Images are to be dropped, and the rest of the data reproduced exactly.
-- Opening Marker --
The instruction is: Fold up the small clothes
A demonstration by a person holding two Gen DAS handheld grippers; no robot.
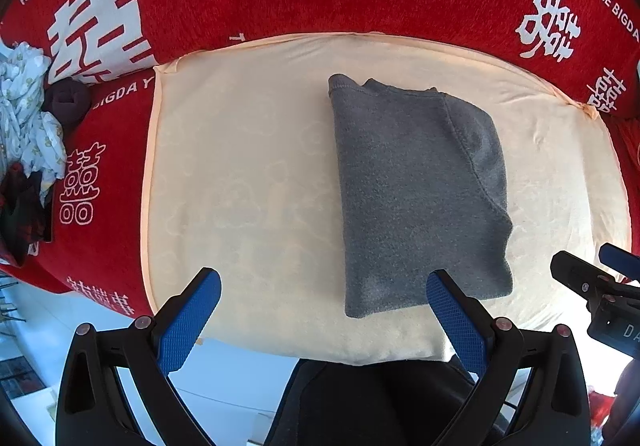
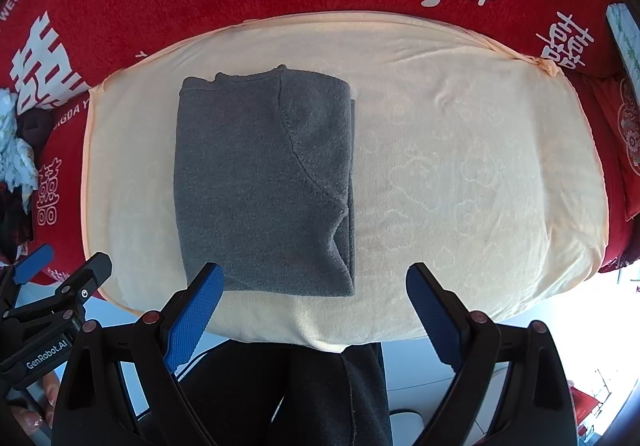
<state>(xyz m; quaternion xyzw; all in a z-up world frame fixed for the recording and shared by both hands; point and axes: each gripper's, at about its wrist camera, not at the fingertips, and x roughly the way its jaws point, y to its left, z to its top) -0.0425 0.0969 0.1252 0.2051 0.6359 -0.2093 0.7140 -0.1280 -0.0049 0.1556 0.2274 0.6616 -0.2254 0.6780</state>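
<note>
Blue pads of the left gripper (image 1: 322,304) fill the bottom of the left wrist view, spread wide and holding nothing; the right gripper (image 2: 314,296) at the bottom of its own view is likewise spread and empty. Between and just above them lies the grey top (image 2: 264,182), a neat rectangle on the cream cushion (image 2: 460,174), centre-left of the right view. Judging by its length, one more fold seems due: each claw should pinch a near corner, catching all layers, then lift together and lay the near edge squarely on the far edge. How many layers lie underneath is hard to tell, so bite deep. More clothes (image 1: 28,114) wait at the left edge.
</note>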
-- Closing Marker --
Final answer =
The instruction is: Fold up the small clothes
A demonstration by a person holding two Gen DAS handheld grippers; no robot.
<state>(xyz m; quaternion xyzw; all in a z-up world frame fixed for the recording and shared by both hands; point and axes: each gripper's, at about its wrist camera, not at the fingertips, and x roughly the way its jaws point, y to its left, z to its top) -0.0425 0.0969 0.1252 0.2051 0.6359 -0.2093 0.7140 -0.1280 -0.0049 0.1556 0.2274 0.6616 -0.2254 0.6780</state>
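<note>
Blue pads of the left gripper (image 1: 322,304) fill the bottom of the left wrist view, spread wide and holding nothing; the right gripper (image 2: 314,296) at the bottom of its own view is likewise spread and empty. Between and just above them lies the grey top (image 2: 264,182), a neat rectangle on the cream cushion (image 2: 460,174), centre-left of the right view. Judging by its length, one more fold seems due: each claw should pinch a near corner, catching all layers, then lift together and lay the near edge squarely on the far edge. How many layers lie underneath is hard to tell, so bite deep. More clothes (image 1: 28,114) wait at the left edge.
</note>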

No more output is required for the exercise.